Prompt: Copy down every line of the data that follows exactly. Omit the pictures.
** Recorded information follows **
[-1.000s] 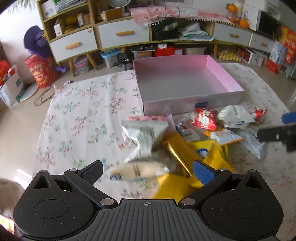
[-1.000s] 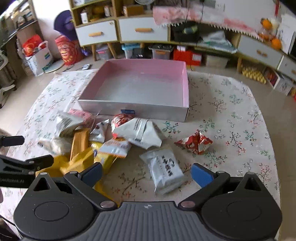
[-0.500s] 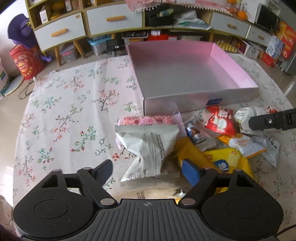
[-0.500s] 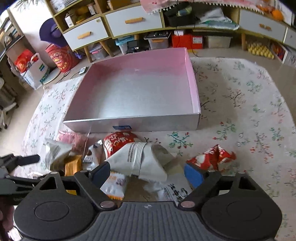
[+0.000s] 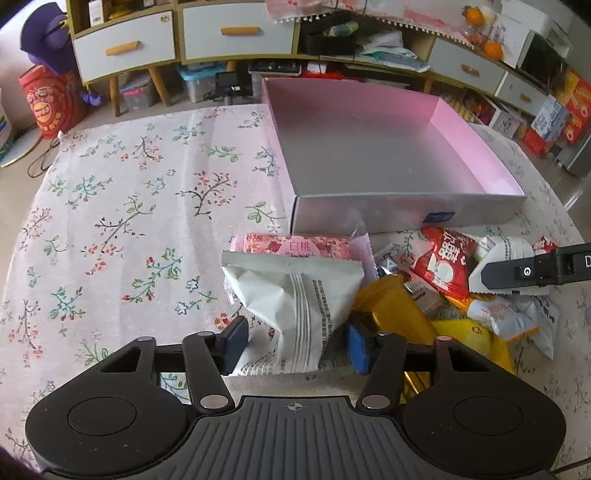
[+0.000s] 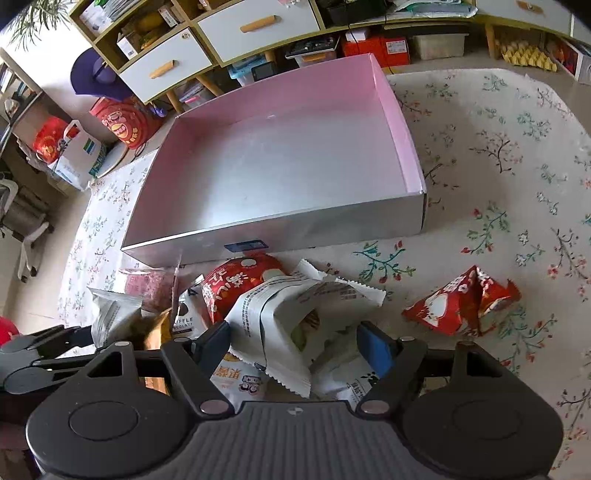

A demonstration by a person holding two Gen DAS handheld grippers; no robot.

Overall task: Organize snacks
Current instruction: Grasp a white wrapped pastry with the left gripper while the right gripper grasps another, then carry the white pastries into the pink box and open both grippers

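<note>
A pile of snack packets lies in front of a pink box with silver outer walls [image 5: 406, 210] [image 6: 295, 229]. My left gripper [image 5: 295, 345] is low over a white packet [image 5: 295, 302], which lies between its closing jaws with a gap still showing at the blue right pad. My right gripper [image 6: 293, 347] straddles another white packet [image 6: 280, 317]. Its jaws are closing too, and its pads are not pressing on the packet. A red packet [image 5: 443, 266] [image 6: 236, 284], a pink one [image 5: 295, 247] and a gold one [image 5: 391, 306] lie around them.
A second red packet [image 6: 461, 306] lies apart on the floral cloth [image 5: 129, 221] to the right. The right gripper's finger [image 5: 535, 271] reaches in over the pile. A cabinet with drawers [image 5: 221, 33], bags and storage boxes stand beyond the cloth.
Both grippers have come down and forward onto the pile. Their jaws have narrowed from wide open, each around a white packet. The box looks nearer.
</note>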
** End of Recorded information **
Answer to the exercise:
[-1.000s] 
[-1.000s] 
[-0.500s] 
[-0.500s] 
[+0.000s] 
[+0.000s] 

A demonstration by a person holding two Gen DAS handheld grippers; no robot.

Overall task: Organize snacks
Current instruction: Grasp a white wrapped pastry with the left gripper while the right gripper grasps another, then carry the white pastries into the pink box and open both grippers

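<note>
A pile of snack packets lies in front of a pink box with silver outer walls [image 5: 406, 210] [image 6: 295, 229]. My left gripper [image 5: 295, 345] is low over a white packet [image 5: 295, 302], which lies between its closing jaws with a gap still showing at the blue right pad. My right gripper [image 6: 293, 347] straddles another white packet [image 6: 280, 317]. Its jaws are closing too, and its pads are not pressing on the packet. A red packet [image 5: 443, 266] [image 6: 236, 284], a pink one [image 5: 295, 247] and a gold one [image 5: 391, 306] lie around them.
A second red packet [image 6: 461, 306] lies apart on the floral cloth [image 5: 129, 221] to the right. The right gripper's finger [image 5: 535, 271] reaches in over the pile. A cabinet with drawers [image 5: 221, 33], bags and storage boxes stand beyond the cloth.
Both grippers have come down and forward onto the pile. Their jaws have narrowed from wide open, each around a white packet. The box looks nearer.
</note>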

The response is now done.